Zhamilya Bilyalova is a rising junior at the Princeton International School of Mathematics and Science, where she was first introduced to machine learning by programming in R and studying how to model and understand complex datasets. She has done several data science projects, collaborated with a biology research student and is a member of the school’s data science team, which was a finalist in the only international data science competition for high-school students. Zhamilya has always been fascinated by Wolfram technologies, and is curious to compare R and Wolfram technologies for machine learning. She is interested in more fields like applied engineering and is eager to find connections. Back in Kazakhstan, she started programming in Pascal and C++ and participated in national and international math, programming and linguistics competitions. She is also very interested in using data science to understand global problems like the refugee crisis. In her free time, she enjoys reading, running, looking after PRISM’s organic farm, having good conversations and doing art.
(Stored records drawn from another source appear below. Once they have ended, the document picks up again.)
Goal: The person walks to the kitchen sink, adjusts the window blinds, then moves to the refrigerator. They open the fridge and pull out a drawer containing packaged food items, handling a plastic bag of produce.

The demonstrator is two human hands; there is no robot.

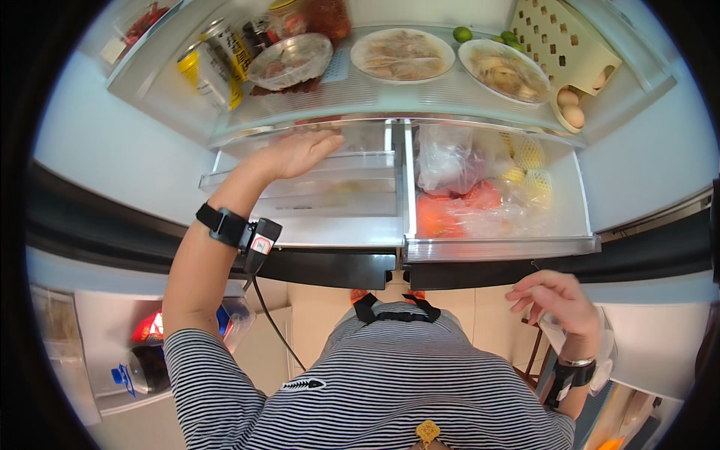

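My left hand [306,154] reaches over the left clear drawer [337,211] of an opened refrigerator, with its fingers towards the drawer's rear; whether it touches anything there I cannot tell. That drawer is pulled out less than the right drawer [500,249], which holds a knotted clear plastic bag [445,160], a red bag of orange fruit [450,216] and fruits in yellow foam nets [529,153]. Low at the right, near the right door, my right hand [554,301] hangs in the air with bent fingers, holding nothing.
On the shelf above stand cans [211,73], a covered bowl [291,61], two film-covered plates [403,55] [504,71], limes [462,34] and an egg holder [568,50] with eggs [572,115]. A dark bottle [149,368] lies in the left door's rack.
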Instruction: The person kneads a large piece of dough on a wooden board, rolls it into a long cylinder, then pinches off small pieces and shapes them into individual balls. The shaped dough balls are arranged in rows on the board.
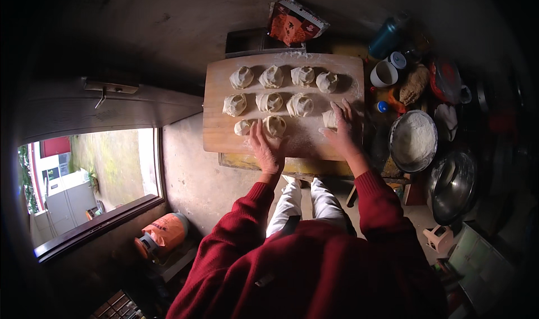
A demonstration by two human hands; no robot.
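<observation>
On a floured wooden board (311, 136) sit several pale, pleated dough balls in rows, among them one dough ball (241, 77) at the far left corner. My left hand (267, 148) cups the near side of a gathered dough ball (276, 126), fingers along its left and thumb at its right. A smaller dough lump (242, 127) lies just left of those fingers. Toward the board's right edge, my right hand (346, 131) curls around a dough piece (329, 118), thumb on the near side and fingers beyond. Part of that piece is hidden by the hand.
Right of the board stand a metal bowl of flour (414, 136), a darker metal basin (454, 188), a white cup (384, 74) and a teal bottle (385, 37). A red food packet (294, 22) leans behind the board. An open window (113, 171) is at left.
</observation>
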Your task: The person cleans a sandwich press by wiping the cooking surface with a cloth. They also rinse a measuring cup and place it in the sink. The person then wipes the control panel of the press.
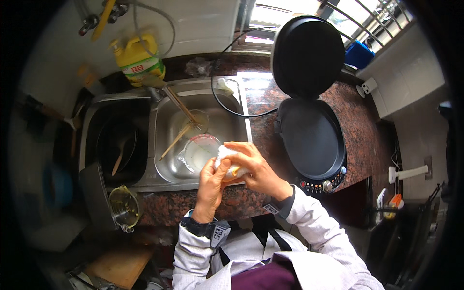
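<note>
A white cloth (225,151) with a yellow patch is bunched between my two hands, over the front edge of the steel sink (232,119). My left hand (211,183) grips it from the left with the thumb on top. From the right, my right hand (259,168) closes its fingers round it. Just beyond the cloth, a clear glass measuring jug (199,156) with cloudy liquid stands in the sink basin. Behind the jug, a pair of chopsticks (174,143) and a long-handled utensil (181,105) lean by a clear bowl (194,119).
To the right, an electric griddle (313,141) stands with its lid (308,56) raised, its black cable (232,114) crossing the sink rim. A second glass jug (124,206) with yellowish residue sits front left. A yellow detergent bottle (139,59) is behind the sink. The left basin holds a dark pan (125,152).
</note>
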`<state>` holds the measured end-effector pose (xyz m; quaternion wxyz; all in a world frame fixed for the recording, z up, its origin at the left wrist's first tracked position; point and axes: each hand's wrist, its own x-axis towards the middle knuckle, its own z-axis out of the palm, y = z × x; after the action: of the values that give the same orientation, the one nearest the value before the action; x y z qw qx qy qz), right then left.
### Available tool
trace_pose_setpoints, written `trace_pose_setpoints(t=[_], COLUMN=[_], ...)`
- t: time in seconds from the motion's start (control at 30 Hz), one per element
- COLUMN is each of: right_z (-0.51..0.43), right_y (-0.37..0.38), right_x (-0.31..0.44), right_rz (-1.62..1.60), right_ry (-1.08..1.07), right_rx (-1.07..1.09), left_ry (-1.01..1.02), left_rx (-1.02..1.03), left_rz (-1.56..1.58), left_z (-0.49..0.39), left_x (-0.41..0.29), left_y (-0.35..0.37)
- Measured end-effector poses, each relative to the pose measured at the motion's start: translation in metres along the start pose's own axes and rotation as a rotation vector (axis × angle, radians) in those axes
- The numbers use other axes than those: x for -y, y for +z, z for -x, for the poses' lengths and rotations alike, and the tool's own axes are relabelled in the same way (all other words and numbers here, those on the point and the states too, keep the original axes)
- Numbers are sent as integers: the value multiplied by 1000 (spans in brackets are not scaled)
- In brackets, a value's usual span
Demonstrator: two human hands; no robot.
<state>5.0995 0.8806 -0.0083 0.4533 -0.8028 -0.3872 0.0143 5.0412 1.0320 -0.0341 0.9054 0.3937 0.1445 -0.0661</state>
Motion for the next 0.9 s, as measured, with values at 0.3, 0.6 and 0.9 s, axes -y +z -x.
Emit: trace_pose_setpoints(t=[0.3,0.6,0.9], right_z=[24,109,246], right_y=[6,-30,-199], right_x=[21,17,-31], right_rz=[-1660,-1493,567], right_ry=[604,660,471], right_rx=[-70,-531,-712], left_ry=[103,468,121], left_rx=[-64,84,-105], left_rz=[-156,-1107,-752], left_z=[17,16,15], left_x=[0,65,138], left_y=[3,74,117])
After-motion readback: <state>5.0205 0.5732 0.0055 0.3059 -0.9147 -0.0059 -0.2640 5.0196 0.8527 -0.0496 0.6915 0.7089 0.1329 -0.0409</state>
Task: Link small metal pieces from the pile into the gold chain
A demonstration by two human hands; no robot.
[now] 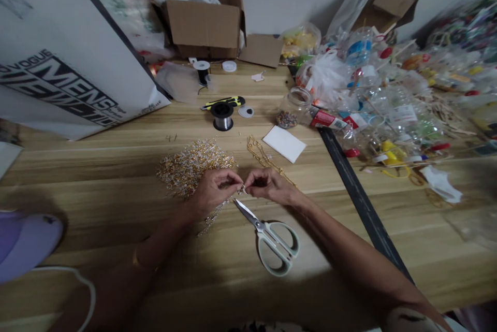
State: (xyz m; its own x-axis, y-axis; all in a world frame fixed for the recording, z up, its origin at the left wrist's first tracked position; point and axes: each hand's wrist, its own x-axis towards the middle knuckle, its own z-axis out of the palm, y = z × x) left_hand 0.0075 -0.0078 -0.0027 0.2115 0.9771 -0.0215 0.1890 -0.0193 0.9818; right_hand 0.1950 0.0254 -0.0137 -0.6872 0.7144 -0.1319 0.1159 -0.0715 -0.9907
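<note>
My left hand [213, 191] and my right hand [269, 186] meet fingertip to fingertip, both pinching the end of a thin beaded chain [212, 220]. The chain's small silvery pieces trail down to the left onto the table, and its exact make is too small to tell. Behind my left hand lies a heaped pile of gold and clear beaded pieces [192, 162]. Just below the hands are scissors [258, 224] with pale handles, the blade tips pointing up-left. A gold chain [259, 153] lies beyond my right hand, partly hidden by it.
Wire spools [222, 117], a yellow-black utility knife [209, 104], a white card [284, 143] and a bead jar [291, 109] stand farther back. Plastic bottles [399, 109] crowd the right past a black strip [361, 197]. Cardboard box [205, 26] behind; white cable [83, 277] at lower left.
</note>
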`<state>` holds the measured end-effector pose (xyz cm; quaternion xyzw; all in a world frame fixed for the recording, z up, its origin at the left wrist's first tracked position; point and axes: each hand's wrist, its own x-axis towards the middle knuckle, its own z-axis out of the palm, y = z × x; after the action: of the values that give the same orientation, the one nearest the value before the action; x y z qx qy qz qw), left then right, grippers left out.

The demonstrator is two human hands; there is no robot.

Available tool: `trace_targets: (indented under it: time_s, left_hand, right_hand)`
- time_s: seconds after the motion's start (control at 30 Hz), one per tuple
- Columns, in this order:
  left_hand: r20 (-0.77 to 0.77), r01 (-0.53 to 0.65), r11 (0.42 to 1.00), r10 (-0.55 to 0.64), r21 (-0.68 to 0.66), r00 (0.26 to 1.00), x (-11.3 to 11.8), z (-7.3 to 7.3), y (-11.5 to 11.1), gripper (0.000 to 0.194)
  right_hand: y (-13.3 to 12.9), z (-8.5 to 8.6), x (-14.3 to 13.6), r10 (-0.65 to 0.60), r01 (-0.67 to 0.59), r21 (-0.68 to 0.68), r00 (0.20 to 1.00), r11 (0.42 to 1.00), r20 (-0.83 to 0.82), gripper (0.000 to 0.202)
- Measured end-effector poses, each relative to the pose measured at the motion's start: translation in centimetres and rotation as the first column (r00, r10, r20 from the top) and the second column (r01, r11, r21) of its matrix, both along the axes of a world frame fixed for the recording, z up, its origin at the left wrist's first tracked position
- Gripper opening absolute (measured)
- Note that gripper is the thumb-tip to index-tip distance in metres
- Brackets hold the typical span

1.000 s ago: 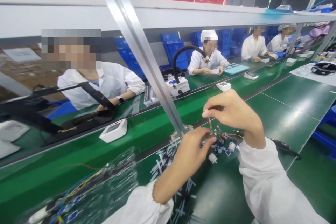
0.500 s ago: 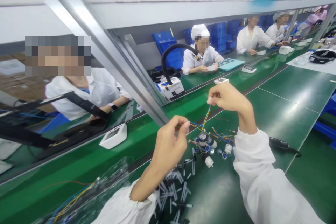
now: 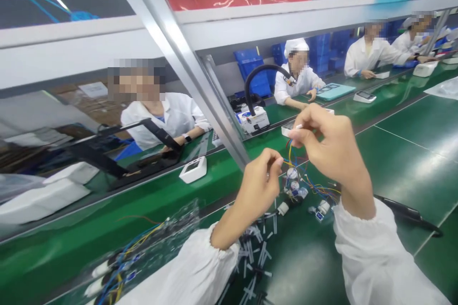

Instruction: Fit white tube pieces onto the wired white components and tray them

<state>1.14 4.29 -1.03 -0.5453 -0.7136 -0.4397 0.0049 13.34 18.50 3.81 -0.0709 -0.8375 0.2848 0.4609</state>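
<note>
My right hand point(image 3: 327, 145) pinches the upper end of thin coloured wires point(image 3: 290, 150), with a small white connector at its fingertips. Just left of it and slightly lower, my left hand point(image 3: 255, 188) is closed in a pinch on the same wires. These wires lead down to a cluster of small round parts point(image 3: 293, 185) with white and black bodies on the green work surface. Another white cylindrical part point(image 3: 324, 207), with a small blue piece beside it, lies to the right. Below my left wrist many short clear and black tube pieces point(image 3: 255, 252) are scattered.
A black pen-shaped tool with a cable point(image 3: 400, 207) lies beyond my right sleeve. Clear plastic with wired parts point(image 3: 125, 267) lies at lower left. White display devices point(image 3: 193, 169) sit on the green belt point(image 3: 150, 195). A metal post point(image 3: 179, 47) slants ahead; co-workers sit across.
The view has swung left, so things appear further right. My hands have come closer together, and the wires between them hang shorter and more bent.
</note>
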Motion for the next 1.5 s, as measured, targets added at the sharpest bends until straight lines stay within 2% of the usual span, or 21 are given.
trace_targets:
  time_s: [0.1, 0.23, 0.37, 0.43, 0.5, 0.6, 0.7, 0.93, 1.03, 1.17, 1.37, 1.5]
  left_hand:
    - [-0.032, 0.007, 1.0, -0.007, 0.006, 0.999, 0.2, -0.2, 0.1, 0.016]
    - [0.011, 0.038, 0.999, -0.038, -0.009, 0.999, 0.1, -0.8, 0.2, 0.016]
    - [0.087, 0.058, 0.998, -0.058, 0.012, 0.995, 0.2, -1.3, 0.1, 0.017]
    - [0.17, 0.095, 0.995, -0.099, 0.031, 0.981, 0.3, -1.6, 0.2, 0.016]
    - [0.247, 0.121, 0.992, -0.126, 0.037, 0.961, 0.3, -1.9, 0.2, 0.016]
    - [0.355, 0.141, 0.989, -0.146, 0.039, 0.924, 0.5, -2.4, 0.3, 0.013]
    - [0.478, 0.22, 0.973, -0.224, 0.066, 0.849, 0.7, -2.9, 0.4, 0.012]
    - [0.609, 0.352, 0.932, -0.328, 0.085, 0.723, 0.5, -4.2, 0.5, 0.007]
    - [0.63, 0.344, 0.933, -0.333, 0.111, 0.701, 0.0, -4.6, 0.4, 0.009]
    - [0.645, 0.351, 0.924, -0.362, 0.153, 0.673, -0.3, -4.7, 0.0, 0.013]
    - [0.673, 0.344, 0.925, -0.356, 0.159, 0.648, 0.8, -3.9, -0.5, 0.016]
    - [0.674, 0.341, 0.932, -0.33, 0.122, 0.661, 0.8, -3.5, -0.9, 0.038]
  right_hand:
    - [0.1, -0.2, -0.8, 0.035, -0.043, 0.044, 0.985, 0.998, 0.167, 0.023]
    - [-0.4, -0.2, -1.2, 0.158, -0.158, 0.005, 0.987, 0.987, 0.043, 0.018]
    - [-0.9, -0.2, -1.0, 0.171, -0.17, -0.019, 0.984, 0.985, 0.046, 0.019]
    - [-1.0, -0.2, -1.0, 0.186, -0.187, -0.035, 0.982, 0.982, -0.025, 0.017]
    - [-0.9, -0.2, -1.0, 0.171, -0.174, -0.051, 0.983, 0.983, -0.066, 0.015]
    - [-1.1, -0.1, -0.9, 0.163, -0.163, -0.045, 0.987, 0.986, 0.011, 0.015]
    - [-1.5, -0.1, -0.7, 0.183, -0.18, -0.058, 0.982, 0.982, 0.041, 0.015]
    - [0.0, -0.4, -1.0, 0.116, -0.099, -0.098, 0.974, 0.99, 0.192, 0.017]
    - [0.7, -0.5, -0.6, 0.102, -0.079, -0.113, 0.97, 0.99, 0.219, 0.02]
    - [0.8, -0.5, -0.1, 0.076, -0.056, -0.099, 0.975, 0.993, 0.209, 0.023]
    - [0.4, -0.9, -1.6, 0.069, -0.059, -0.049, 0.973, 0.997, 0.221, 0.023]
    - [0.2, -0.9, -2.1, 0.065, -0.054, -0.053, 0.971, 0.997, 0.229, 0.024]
Project: Determine If a Piece of Text Is a Question
The goal of this project was to create a classifier using a neural network or the Classify function to determine if a piece of text is a question.
Main Results in Detail
The training dataset consists of two columns of questions and statements with their corresponding classes of questions or statements taken from a Quora question pairs dataset, summaries of Wikipedia articles and movie lines to have examples that are most similar to everyday language. New parameters were created using the text analysis capabilities of the Wolfram Language and different statistical models were applied inside the Classify function. A linear neural net was created and performed classification with 90% accuracy. Comparably, the Classify function had an accuracy of 85.5%.
This classifier has a lot of applications. For instance, it can be used in autocorrection or for analyzing audio transcripts for virtual assistants like Siri. The future work will include improving the accuracy of the neural network by optimizing it’s architecture, allowing the network to, for example, comprehend contextual questions.